Et là j’ai tout bonnement commencé à me dire qu’il y avait encore du boulot.
« Mesdames, on est contre le viol… tout contre », ricanaient-ils grassement.
L’inertie masculine est une chose merveilleuse, tant elle est matinée d’une mauvaise foi proverbiale. Ils savent. Ne vous leurrez pas, ils savent. Ils savent qu’on ne met pas de main aux fesses, qu’on ne traite pas les femmes de salope qui ne vous disent pas bonjour, qu’on ne force pas la copine qui a trop bu et que non c’est non. Ils savent et ils font parce qu’ils en ont le pouvoir. Ils savent et ils font parce que leurs copains ne leur disent rien, parce qu’on pourra bien hurler que ca fait mal, qu’a minima ca gâche la journée d’avoir encore été prise pour un déversoir à sperme, c’est un peu comme si un réverbère leur parlait. Enfin. Ces gars là, dont la plupart des activités se passent à se gratter le cul entre la machine à café et une video youtube de chat qui pète, donnent déjà des leçons d’incompétence à des astrophysiciennes, des mathématiciennes ou des historiennes. Et on penserait que nos petits sentiments, nos petites plaintes de femmes lambda, leur feraient quelque chose ? Ils savent et ils ne font rien parce que le silence masculin, la corporation masculine, le boy’s club masculin les tient tous par les couilles. Je n’excuse pas, j’explique. Bros before hoes disent les américains. « Les potes avant les putes ». Ce qui fait que le moindre connard sera soutenu parce que la mythologie masculine veut qu’on se soutienne entre couilles, que Jean-Michel Gros Con vaut toujours mieux que n’importe quelle femelle, et que très peu de mecs ont envie d’être mis à part du merveilleux groupe des mecs qui en ont.

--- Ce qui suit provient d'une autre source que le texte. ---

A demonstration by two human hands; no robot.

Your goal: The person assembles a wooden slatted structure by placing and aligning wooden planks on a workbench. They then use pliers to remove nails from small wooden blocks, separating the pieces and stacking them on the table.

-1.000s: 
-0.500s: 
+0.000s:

Oh ils accordent parfois de la valeur aux femmes, ne nous y trompons pas. Lorsqu’elle leur est apparentée. C’est le seul angle qui marche parfois c’est dire le peu d’espoir qu’on a. « Mais traiterais tu ta sœur ainsi ? » tente-t-on parfois (en oubliant que la plupart des viols ont lieu dans le cercle familial donc oui sans doute qu’il pourrait traiter sa sœur comme ca).
Et puis il y a eu une focalisation médiatique politique et féministe sur les féminicides. Pourquoi pas, t’es là avec ton espoir qui pèse encore 20 tonnes, ou tu te dis qu’ils ne vont pas oser. Quand on te présente le corps d’une femme lardé de couteau, balancé du 5eme étage, ou écrasé par une bagnole, y’a moyen qu’ils s’émeuvent. Mais on avait choisi le mauvais mot dis donc. C’est qu’on est maladroite. C’est pourtant pas compliqué ; ils sont tous prêts à être contre le viol et le féminicide si
- on ne leur en parle pas trop
- on emploie les mots qui leur plaisent
- on parle d’abord des mecs violés et des mecs battus.
- on écarte tous les cas où les femmes l’ont bien cherché.
Je disais hier dans un article sur la bonne victime de viol qu’il fallait qu’elle soit morte, caramba encore raté, même mortes voilà qu’ils nous trouvent encore dans notre tort. Mais que n’a-t-elle choisi un gars comme moi ? Pourquoi se foutent-elles avec des gros cons ?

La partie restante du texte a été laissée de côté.